Услышав эти стенания, ее соседка оборачивается к ней.
— Матушка, грех плакать в такой день. Побереги свои слезы для тех, кто остался в живых. Ну будет, будет, матушка.
Старуха постепенно успокаивается, поднимает покрасневшие глаза и, робко улыбаясь, извиняется:
— Не привычны мы к этому, милая.
Они продолжают о чем-то беседовать, а солнце тем временем вздымается над городом. Я ухожу вслед за ними, унося в душе страшный образ и бьющий в глаза ослепительный свет, населенный, словно привидениями, ириасами.
В городе люди, как обычно, заняты делами, лавки открыты, торговля идет вовсю, в кофейнях полно народа, мумии дремлют на углах улиц. Приказ: никто не должен замечать, что у других головы из камня, покрытого плесенью, глаза подернуты тиной, руки — холодные морские водоросли. Зрелище это отвратительно, на него тошно смотреть. Само присутствие этих людей нестерпимо! Но что поделаешь, я и в самом деле стараюсь не замечать ничего, ибо знаю, каким путем создавалась эта маска.
Очутившись вскоре в лавке Аль-Хаджи, я пытаюсь намекнуть ему на все эти ужасы. Однако мой старинный друг, по своему обыкновению, хранит молчание. Продолжая рассказывать, я думаю про себя: «Этот человек понимает вещи лучше меня. И Нафиса такая же, как он».
Его молчание и в самом деле возвращает вещам их истинное лицо, очищает их от омрачающих туч.
— Нам еще придется пострадать.
— Не спорю. Нам… еще придется пострадать, — говорит он, очнувшись от своих дум. — Но суть не в этом. Главное в том, что мы на пути к цели.
— Я знаю.
— И что цель эту можно достигнуть. На это есть все шансы.
Он снисходительно улыбается, не обращая внимания на недоверие, которое сквозит в моих словах.
— Все плохое кончится, уже кончается.
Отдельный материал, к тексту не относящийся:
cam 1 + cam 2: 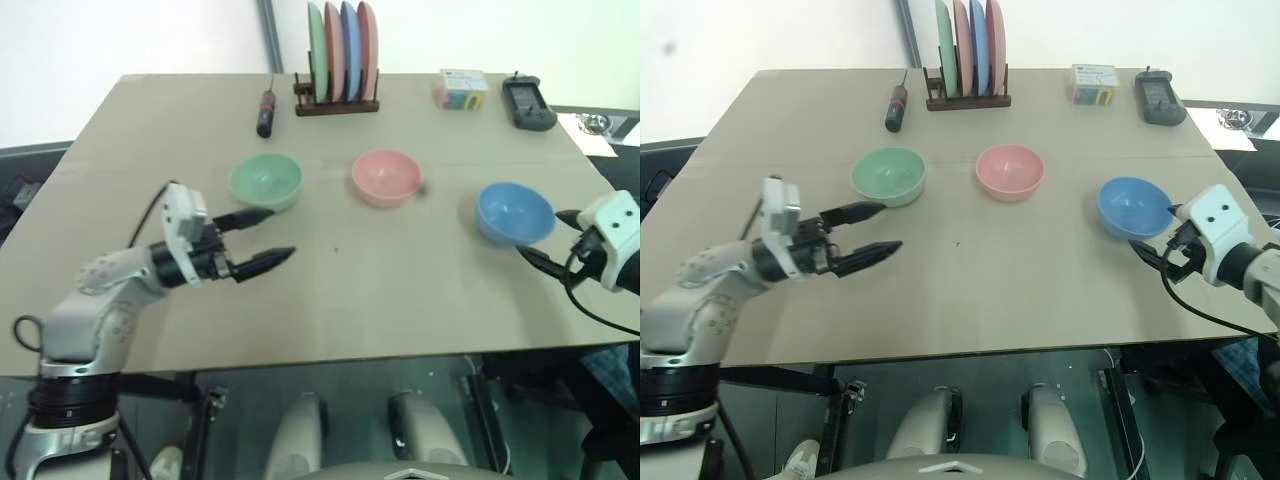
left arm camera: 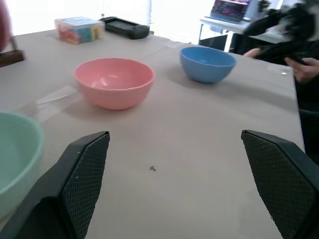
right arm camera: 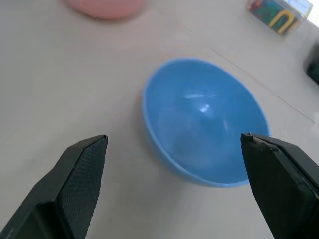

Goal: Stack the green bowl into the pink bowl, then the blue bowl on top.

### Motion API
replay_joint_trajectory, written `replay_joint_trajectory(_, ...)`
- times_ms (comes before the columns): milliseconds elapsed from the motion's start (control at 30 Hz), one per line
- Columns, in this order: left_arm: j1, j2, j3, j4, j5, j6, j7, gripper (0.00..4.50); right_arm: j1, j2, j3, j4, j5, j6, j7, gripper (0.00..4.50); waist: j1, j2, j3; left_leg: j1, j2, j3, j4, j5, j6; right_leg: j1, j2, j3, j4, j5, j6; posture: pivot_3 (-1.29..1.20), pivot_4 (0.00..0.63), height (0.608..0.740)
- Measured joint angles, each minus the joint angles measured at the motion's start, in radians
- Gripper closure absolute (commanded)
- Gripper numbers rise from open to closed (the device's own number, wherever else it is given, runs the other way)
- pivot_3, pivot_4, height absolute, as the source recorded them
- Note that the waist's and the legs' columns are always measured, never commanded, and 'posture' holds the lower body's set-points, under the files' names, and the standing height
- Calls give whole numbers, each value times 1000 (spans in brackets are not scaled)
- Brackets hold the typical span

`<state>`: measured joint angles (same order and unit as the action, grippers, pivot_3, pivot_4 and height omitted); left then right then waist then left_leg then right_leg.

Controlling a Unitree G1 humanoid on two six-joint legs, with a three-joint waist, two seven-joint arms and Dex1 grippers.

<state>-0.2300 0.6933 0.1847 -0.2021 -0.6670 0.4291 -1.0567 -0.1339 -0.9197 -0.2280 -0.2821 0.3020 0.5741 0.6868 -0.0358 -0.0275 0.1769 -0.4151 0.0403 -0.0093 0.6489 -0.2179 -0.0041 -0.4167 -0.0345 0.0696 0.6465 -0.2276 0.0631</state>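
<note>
Separately on the table, green bowl (image 1: 265, 181), pink bowl (image 1: 386, 177) and blue bowl (image 1: 514, 212) sit empty; both grippers' fingers spread apart.

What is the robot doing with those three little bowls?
It is about to stack them, but nothing is stacked yet. The green bowl, the pink bowl and the blue bowl sit apart in a row on the table. The left hand hangs open close to the green bowl. The right hand is open beside the blue bowl. Neither hand holds anything.
</note>
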Motion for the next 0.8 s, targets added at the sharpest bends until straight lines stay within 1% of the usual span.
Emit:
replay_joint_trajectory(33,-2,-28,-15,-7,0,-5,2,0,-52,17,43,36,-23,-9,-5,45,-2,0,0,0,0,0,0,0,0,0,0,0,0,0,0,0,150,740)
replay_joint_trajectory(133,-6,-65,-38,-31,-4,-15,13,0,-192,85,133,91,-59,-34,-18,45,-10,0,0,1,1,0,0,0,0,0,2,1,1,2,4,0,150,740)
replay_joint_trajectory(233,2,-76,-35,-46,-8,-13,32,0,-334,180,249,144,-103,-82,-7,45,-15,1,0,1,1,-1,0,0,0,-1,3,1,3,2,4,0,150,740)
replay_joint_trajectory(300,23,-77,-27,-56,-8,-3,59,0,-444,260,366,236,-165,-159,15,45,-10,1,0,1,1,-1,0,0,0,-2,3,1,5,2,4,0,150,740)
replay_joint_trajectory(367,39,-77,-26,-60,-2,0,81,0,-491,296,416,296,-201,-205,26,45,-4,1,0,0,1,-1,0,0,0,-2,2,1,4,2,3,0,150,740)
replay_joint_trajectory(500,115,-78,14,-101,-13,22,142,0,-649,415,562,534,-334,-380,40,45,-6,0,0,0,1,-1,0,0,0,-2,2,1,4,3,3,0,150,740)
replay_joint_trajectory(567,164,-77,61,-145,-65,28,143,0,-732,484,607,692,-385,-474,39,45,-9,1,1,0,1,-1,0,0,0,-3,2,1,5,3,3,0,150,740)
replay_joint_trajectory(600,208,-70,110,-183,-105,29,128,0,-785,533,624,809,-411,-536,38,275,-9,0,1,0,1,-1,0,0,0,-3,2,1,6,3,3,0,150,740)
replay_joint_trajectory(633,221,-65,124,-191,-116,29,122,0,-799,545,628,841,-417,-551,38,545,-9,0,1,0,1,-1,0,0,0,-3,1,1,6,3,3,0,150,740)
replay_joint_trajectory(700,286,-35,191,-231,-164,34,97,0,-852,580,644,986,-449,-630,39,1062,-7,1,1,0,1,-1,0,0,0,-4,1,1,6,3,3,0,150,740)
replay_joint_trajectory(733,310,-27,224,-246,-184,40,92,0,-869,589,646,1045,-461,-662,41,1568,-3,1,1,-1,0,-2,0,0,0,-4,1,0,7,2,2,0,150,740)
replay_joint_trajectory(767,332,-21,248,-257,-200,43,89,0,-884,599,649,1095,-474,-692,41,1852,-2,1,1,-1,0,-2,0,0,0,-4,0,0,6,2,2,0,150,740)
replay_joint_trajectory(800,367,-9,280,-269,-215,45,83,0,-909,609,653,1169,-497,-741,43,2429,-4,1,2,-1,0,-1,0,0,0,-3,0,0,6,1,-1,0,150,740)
Остальное будет продолжаться.
Лавка наполняется разным людом. Аль-Хаджи встает, снова садится, затем опять встает, подходит то к одному, то к другому. И каждый из них, прежде чем уйти, кидает взгляд в мою сторону. В конце концов я перестаю замечать это непрестанное хождение взад-вперед.
— Я немного устал, — говорит вдруг Аль-Хаджи совсем другим тоном и проводит по лицу рукой.
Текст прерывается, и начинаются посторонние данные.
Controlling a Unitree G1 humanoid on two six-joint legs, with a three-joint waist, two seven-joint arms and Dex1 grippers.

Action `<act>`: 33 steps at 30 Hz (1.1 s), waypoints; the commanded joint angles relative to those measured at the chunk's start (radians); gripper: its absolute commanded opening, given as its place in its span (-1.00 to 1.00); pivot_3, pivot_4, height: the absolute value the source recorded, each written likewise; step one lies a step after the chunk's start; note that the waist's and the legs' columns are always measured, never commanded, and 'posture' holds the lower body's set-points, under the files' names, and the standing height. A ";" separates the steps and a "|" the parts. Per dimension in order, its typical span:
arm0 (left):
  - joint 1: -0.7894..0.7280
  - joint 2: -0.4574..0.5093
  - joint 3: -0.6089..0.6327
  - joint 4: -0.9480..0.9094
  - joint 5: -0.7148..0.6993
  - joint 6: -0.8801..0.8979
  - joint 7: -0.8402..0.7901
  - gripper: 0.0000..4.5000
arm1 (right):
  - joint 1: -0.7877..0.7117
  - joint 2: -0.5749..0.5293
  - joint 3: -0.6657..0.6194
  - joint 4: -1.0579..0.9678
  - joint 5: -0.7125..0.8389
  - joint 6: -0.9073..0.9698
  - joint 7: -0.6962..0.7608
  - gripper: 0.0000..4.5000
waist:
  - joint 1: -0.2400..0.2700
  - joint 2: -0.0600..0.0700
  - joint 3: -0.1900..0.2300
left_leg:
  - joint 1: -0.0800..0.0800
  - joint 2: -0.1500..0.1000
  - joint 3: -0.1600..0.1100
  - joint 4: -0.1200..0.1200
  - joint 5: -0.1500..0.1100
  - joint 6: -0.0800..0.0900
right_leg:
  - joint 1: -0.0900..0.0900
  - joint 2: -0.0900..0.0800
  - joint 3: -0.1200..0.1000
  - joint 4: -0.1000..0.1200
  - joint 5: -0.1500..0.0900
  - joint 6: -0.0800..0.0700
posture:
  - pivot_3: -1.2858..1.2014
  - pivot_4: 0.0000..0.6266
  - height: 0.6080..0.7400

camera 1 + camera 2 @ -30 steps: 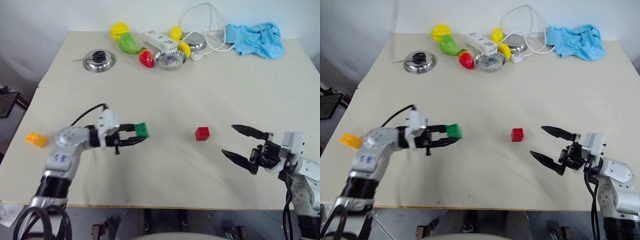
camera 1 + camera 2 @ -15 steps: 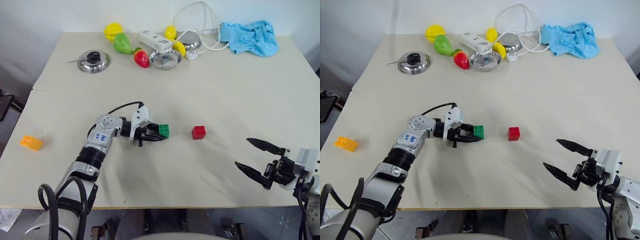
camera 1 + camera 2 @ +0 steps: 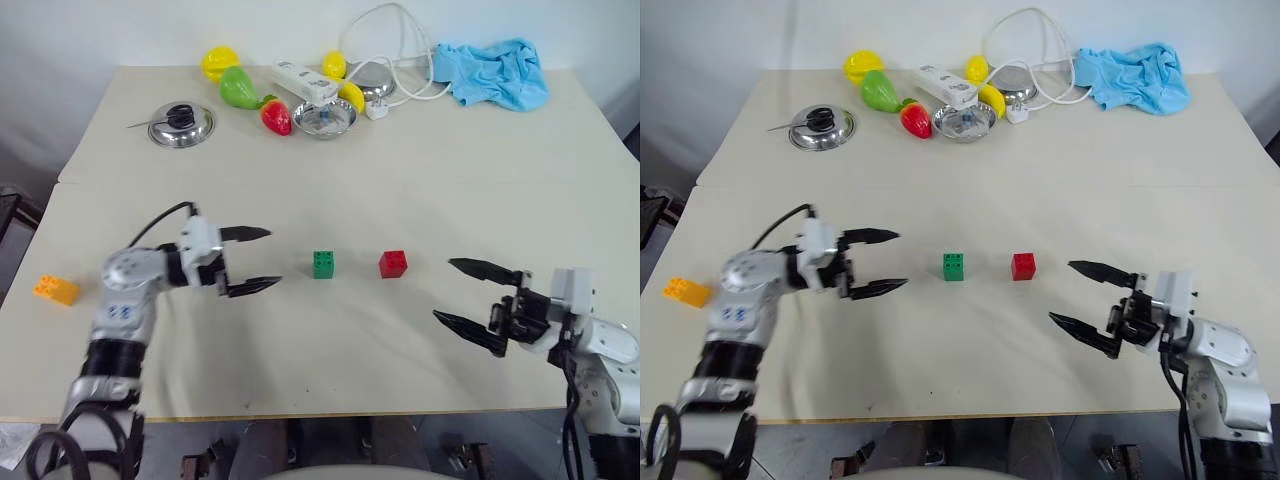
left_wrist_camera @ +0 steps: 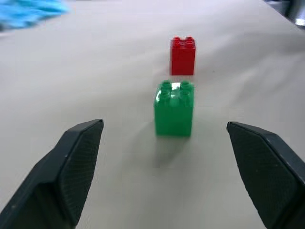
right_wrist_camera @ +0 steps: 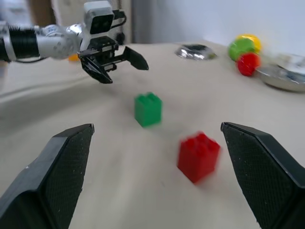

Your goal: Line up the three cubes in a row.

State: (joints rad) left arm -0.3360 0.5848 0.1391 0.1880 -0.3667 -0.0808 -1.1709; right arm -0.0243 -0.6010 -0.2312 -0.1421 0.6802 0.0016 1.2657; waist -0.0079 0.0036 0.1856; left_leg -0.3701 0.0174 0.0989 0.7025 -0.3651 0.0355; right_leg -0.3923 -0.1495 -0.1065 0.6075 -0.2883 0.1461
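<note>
A green cube (image 3: 324,264) stands on the table just left of a red cube (image 3: 393,264), a small gap between them. An orange-yellow cube (image 3: 55,290) lies far off near the table's left edge. My left gripper (image 3: 272,258) is open and empty, a short way left of the green cube and pointing at it. In the left wrist view the green cube (image 4: 174,109) stands apart ahead of the fingers, the red cube (image 4: 183,56) behind it. My right gripper (image 3: 443,290) is open and empty, right of the red cube and a little nearer me.
Along the far edge lie a metal lid (image 3: 180,125), toy fruits (image 3: 238,88), a power strip (image 3: 300,78), a metal bowl (image 3: 325,118), a white cable and a blue cloth (image 3: 492,72). The table (image 3: 330,350) ends close in front of both grippers.
The left gripper let go of the green cube beside the red one, opened wide and drew back to the left. The right gripper shifted slightly toward the red cube.
</note>
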 commanded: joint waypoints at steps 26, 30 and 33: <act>0.838 -0.345 0.704 -0.378 -0.278 0.032 0.726 0.95 | -0.216 0.051 0.168 0.041 -0.023 0.005 0.128 1.00 | 0.020 -0.007 -0.004 | 0.000 -0.002 -0.002 -0.002 -0.006 0.002 | 0.001 -0.006 -0.002 -0.010 0.000 -0.001 | 0.03 -0.52 1.00; 0.749 -0.203 0.683 -0.323 -0.269 0.148 0.755 0.95 | -0.221 0.060 0.168 0.044 -0.036 -0.003 0.112 1.00 | 0.011 -0.007 -0.004 | 0.000 -0.002 -0.002 -0.002 -0.006 0.002 | 0.000 -0.005 -0.002 -0.007 0.000 -0.002 | 0.03 -0.52 1.00; 0.673 -0.082 0.654 -0.228 -0.234 0.218 0.744 0.95 | -0.221 0.065 0.169 0.043 -0.045 -0.009 0.105 1.00 | 0.004 -0.007 -0.004 | 0.000 -0.002 -0.002 -0.002 -0.005 0.002 | 0.001 -0.004 -0.002 -0.004 0.000 -0.002 | 0.03 -0.52 1.00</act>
State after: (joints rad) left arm 0.3457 0.4674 0.7905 -0.0728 -0.6185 0.1080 -0.4277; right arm -0.2396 -0.5403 -0.0482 -0.0770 0.6318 0.0123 1.3753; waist -0.0036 -0.0031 0.1813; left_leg -0.3703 0.0156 0.0967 0.7006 -0.3705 0.0377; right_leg -0.3920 -0.1534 -0.1088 0.6046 -0.2879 0.1443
Я гляжу на него и улыбаюсь, вспомнив его неожиданное появление перед новыми сооружениями несколько дней тому назад и забавный костюм, который был тогда на нем, костюм, который я видел один-единственный раз. Я не хочу показаться назойливым и не задаю ему никаких вопросов. Он смотрит на меня довольно странно, пряча улыбку в уголках губ.
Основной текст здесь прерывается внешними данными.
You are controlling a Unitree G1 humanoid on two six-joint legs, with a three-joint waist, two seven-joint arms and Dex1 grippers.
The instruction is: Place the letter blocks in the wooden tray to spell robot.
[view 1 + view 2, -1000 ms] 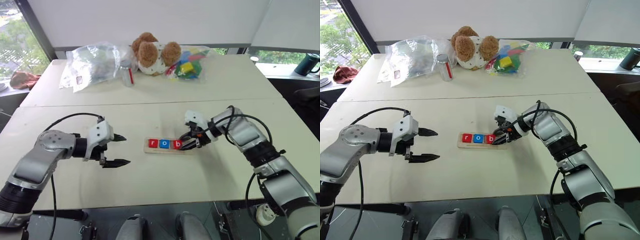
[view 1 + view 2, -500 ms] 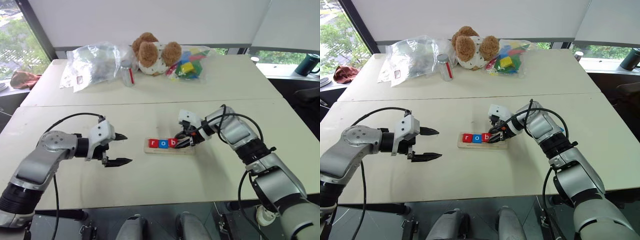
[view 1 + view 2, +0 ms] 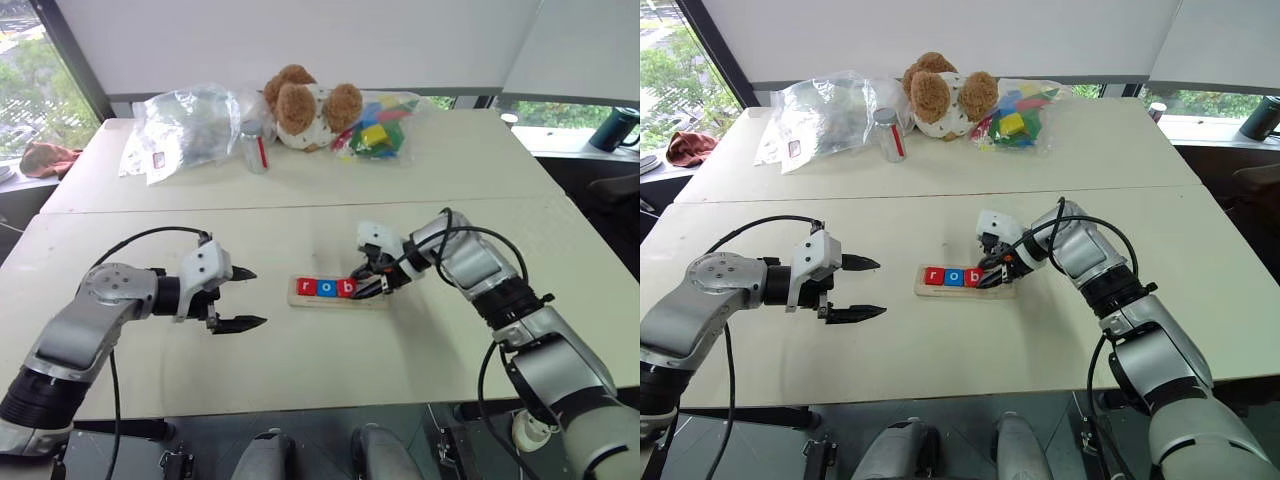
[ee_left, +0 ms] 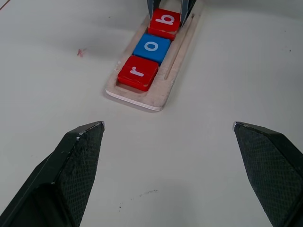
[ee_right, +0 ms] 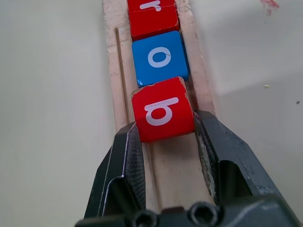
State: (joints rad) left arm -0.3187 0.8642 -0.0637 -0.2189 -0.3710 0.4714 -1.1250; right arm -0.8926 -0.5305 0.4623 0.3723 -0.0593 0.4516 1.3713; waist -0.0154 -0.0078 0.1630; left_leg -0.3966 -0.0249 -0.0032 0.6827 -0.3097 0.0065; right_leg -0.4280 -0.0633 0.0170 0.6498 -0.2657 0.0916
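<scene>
The wooden tray (image 3: 372, 297) lies at the table's middle. In its slot a red r block (image 3: 306, 287), a blue o block (image 3: 326, 287) and a red b block (image 3: 346, 288) stand in a row. My right gripper (image 5: 165, 124) is shut on the b block (image 5: 163, 111), which sits slightly askew against the o block (image 5: 159, 56). To the tray's left my left gripper (image 3: 256, 298) hovers open with nothing between its fingers, pointing at the tray (image 4: 175, 71).
At the table's far side lie a teddy bear (image 3: 305, 105), a clear bag of coloured toy blocks (image 3: 378, 125), a crumpled plastic bag (image 3: 185, 125) and a small jar (image 3: 255, 145). A dark cup (image 3: 612, 128) stands off to the far right.
My right gripper has edged the b block slightly left, up to the o block. The left gripper has stayed where it was, open.
</scene>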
— Продолжайте, прошу вас, — говорит он совсем тихо. — На улице еще светло.
Я с удивлением смотрю на него.
— Понятно, что светло! Ведь сейчас утро.
Он опять устало улыбается, но по-прежнему смотрит на меня как-то чуднó.
В это самое мгновение почувствовалось особое оживление на улочке и в ее окрестностях, толпа торопливо разбегалась — казалось, будто ее движение ускоряет бег солнца, которое стало клониться к закату. Перед глазами вновь возникает образ женщин, приветствующих светило: от почитания та же толпа перешла к отрицанию, к оскорблению, предавая врага позору. И тут каменная тьма обрушилась разом на город.
— Это вас удивляет? — спрашивает Аль-Хаджи.
— Признаюсь…
— Никогда нельзя упускать благоприятный момент.
Он умолкает и сидит так, повернувшись лицом к двери.
Сам не зная почему, я тоже с печальной улыбкой слежу за прохожими. Надвигается ночь. Странная ночь! На улочке и на соседней площади по-прежнему много народа. В лавке стало совсем темно, а я все никак не решаюсь уйти, хотя живу на другом конце города. Конечно, это неспроста: меня так и подмывает сказать Аль-Хаджи, что я заодно с ним, что я разделяю его мысли, но мне это никак не удается, почему-то мне совестно об этом говорить. Он не зажигает керосиновой лампы, которая по вечерам обычно освещает лавку, и сидит, выпрямившись, застыв неподвижно, при слабом свете, проникающем с улицы.
— Раз у нас нет передатчиков, что мы можем поделать! — посетовал я. — Одним голосом ничего не…
— Все зависит от того, как говорить. Вместо усилителя надо попробовать использовать темноту.
— А заложники?
— Разве мы в ответе за чужие преступления?